-- About this exercise --
Omit any picture, and return the remaining data exactly as written.
+++ Exercise data +++
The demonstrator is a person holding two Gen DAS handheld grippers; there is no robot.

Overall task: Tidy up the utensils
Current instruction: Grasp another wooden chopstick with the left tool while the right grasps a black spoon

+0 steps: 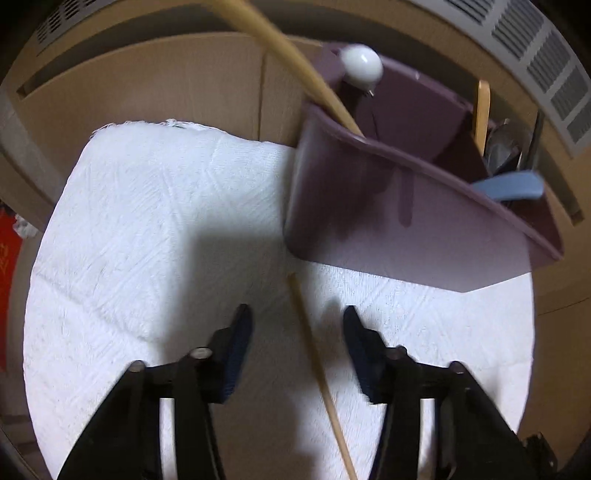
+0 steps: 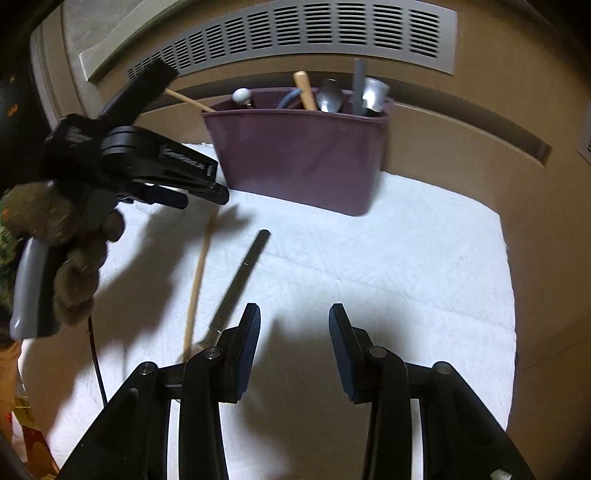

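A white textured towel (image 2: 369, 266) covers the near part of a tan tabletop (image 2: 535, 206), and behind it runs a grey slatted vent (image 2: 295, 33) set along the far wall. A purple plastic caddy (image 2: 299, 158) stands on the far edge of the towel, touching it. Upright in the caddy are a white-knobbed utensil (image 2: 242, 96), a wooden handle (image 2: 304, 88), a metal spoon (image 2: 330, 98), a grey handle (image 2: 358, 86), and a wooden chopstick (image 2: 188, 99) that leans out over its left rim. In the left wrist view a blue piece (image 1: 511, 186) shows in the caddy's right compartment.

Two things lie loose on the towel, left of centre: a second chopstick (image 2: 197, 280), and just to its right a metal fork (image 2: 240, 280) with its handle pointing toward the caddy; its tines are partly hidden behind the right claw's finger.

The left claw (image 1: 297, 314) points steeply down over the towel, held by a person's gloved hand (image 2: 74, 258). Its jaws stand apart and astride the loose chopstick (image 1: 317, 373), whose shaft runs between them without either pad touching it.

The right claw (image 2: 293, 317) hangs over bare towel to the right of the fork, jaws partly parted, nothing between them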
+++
-- Exercise solution --
The demonstrator is a person holding two Gen DAS handheld grippers; there is no robot.

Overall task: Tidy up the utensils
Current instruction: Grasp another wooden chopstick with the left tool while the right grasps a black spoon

+0 steps: 
+0 steps: 

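A white textured towel (image 2: 369, 266) covers the near part of a tan tabletop (image 2: 535, 206), and behind it runs a grey slatted vent (image 2: 295, 33) set along the far wall. A purple plastic caddy (image 2: 299, 158) stands on the far edge of the towel, touching it. Upright in the caddy are a white-knobbed utensil (image 2: 242, 96), a wooden handle (image 2: 304, 88), a metal spoon (image 2: 330, 98), a grey handle (image 2: 358, 86), and a wooden chopstick (image 2: 188, 99) that leans out over its left rim. In the left wrist view a blue piece (image 1: 511, 186) shows in the caddy's right compartment.

Two things lie loose on the towel, left of centre: a second chopstick (image 2: 197, 280), and just to its right a metal fork (image 2: 240, 280) with its handle pointing toward the caddy; its tines are partly hidden behind the right claw's finger.

The left claw (image 1: 297, 314) points steeply down over the towel, held by a person's gloved hand (image 2: 74, 258). Its jaws stand apart and astride the loose chopstick (image 1: 317, 373), whose shaft runs between them without either pad touching it.

The right claw (image 2: 293, 317) hangs over bare towel to the right of the fork, jaws partly parted, nothing between them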

This output requires nothing further.